Ouverture ensuite pratiquée avec les académies de technologie, de chirurgie, de pharmacie, de l’art vétérinaire et même d’agriculture. Les liens se sont également resserrés avec les ministères de tutelle, Santé et Recherche, « sans que nous y perdions notre indépendance », souligne M. Binet.

À l’international, sous la férule de plusieurs présidents grands voyageurs (Charles Pilet, Géraud Lafargues…), des relations continues ont été instituées avec l’Algérie, la Tunisie, le Liban, le Brésil, le Maroc et surtout la Chine.

Cet important travail de rénovation se sera arrêté devant la question ultrasensible de la réforme des statuts : « Je ne peux oublier les années noires de 2008 et 2009 où tous les projets proposés par des bureaux successifs ont été rejetés », confie l’ancien perpétuel. Il ne cédera pas au découragement. Et il s’engage, aujourd’hui encore, pour « rendre obligatoire pour tous l’éméritat à 80 ans ». « Je donnerai moi l’exemple, annonce-t-il, comme, en son temps, le Pr Maurice Tubiana. C’est le moyen de rajeunir notre compagnie et de donner plus de pouvoir aux correspondants, qui sont encore en fonction à l’hôpital.

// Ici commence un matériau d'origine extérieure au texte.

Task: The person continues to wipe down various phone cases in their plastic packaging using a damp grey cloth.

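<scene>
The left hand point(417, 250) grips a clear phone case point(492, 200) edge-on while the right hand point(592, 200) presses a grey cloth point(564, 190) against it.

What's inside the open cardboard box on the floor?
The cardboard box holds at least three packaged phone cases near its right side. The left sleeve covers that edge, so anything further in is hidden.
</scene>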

Les avis de ces correspondants sont nécessaires pour attribuer les prix et bourses octroyés chaque année, à hauteur d’un million d’euros. »

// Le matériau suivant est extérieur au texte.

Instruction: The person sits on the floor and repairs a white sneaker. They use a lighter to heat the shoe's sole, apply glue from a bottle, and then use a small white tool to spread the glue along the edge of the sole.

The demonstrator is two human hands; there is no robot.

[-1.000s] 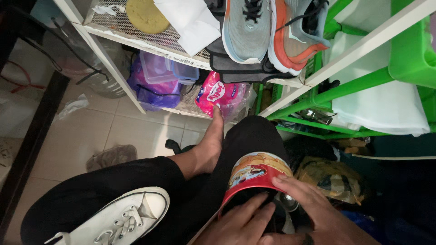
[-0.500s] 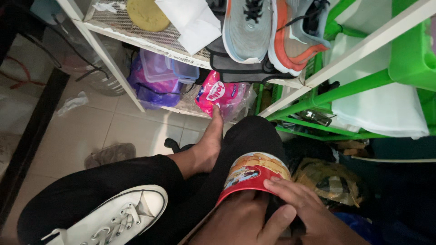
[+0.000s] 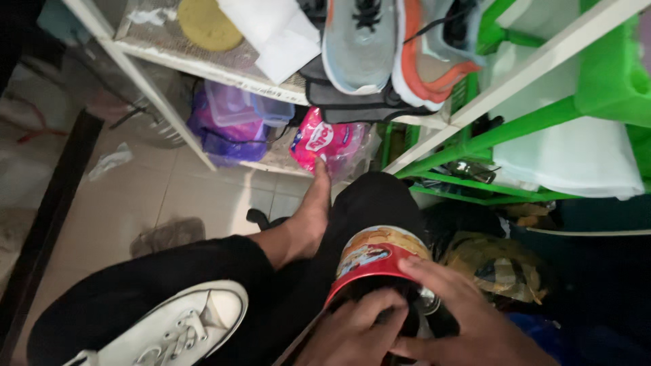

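Above us we see a white metal shelf (image 3: 203,64) carrying a round yellow pad (image 3: 207,24), a folded white cloth (image 3: 274,30) and a pair of grey running shoes with orange trim (image 3: 397,44). Beneath it sit purple plastic containers (image 3: 234,118) and a pink packet (image 3: 322,142). To the right stands a green rack (image 3: 502,139). Lower left, a white sneaker (image 3: 173,329) rests against black trousers (image 3: 183,285), above the tiled floor (image 3: 135,203).

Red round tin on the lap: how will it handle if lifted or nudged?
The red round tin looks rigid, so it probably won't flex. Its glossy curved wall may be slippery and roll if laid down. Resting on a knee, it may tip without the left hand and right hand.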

Un autre projet occupe encore M. Binet, qui concerne la création d’une salle destinée aux académiciens provinciaux. « Aujourd’hui, regrette-t-il, ceux-ci ne représentent qu’un tiers de l’effectif et il faut rééquilibrer leur place, de la même manière que l’on voit progresser les facultés de province. » Le chantier de l’aménagement de l’hôtel de la rue Bonaparte, une fois de plus, ira de pair avec la modernisation de l’institution.

L’œuvre ultime.

L’association des genres est la marque de l’ancien perpétuel. Il a mené de front sa carrière hospitalo-universitaire d’hématologue, à La Pitié-Salpétrière tout en tenant, pendant vingt ans, une chaire d’enseignement à l’École du Louvre. Sa double passion pour la médecine et les beaux-arts fut à l’origine de la création des journées du livre de l’Académie. « Notre compagnie a ainsi retrouvé l’esprit de l’œuvre ultime, souligne Jacques-Louis Binet, avec les livres de Dominique Lecomte, la directrice de l’Institut médico-légal, "la Maison du mort", et de Guillaume de Fonclare, le directeur de l’Historial de la Grande Guerre, lauréat du Prix Jean Bernard pour "Dans ma peau". »

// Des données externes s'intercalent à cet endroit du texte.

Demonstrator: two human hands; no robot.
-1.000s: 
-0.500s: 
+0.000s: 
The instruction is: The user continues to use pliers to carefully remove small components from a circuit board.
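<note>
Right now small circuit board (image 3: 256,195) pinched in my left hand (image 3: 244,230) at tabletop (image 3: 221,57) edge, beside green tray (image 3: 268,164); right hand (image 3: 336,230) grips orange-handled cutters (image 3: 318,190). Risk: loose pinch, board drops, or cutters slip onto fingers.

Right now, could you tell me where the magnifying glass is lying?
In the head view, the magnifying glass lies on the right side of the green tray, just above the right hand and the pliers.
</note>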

« Cette œuvre ultime dans la peinture, imprégnée des derniers instants de l’artiste, m’implique doublement, explique-t-il : comme médecin qui observe et analyse l’avancée de la maladie, et comme amateur d’art qui y découvre comment le peintre s’y libère et transfigure son œuvre. Vous connaissez ce musée imaginaire, où Le Titien, incapable de peindre, isolé dans son palais par la peste de Venise, trace avec ses doigts dans sa dernière Pieta, sa silhouette agenouillée devant la Vierge. Poussin, atteint de tremblements, ne pouvant plus promener son pinceau sur les visages et les mains pour créer ses dégradés, finit "le Déluge" par un nouveau traitement de la couleur, qui fait dire à Chateaubriand : " Souvent les hommes de génie ont annoncé leur fin par leurs derniers chefs-d’œuvre : c’est leur âme qui s’envole".Enfin, Picasso, qui dessine dans la même forme une tête de mort et son dernier autoportrait, avec un regard fixe angoissé, les traits bistres appuyés de lignes vertes. »

L’anthologie de ces œuvres ultimes disséquées par l’ancien perpétuel devrait faire l’objet d’un livre, à paraître sans doute dans le courant de l’année, avec une reprise du même sujet dans le cadre de la prochaine journée du livre, en septembre.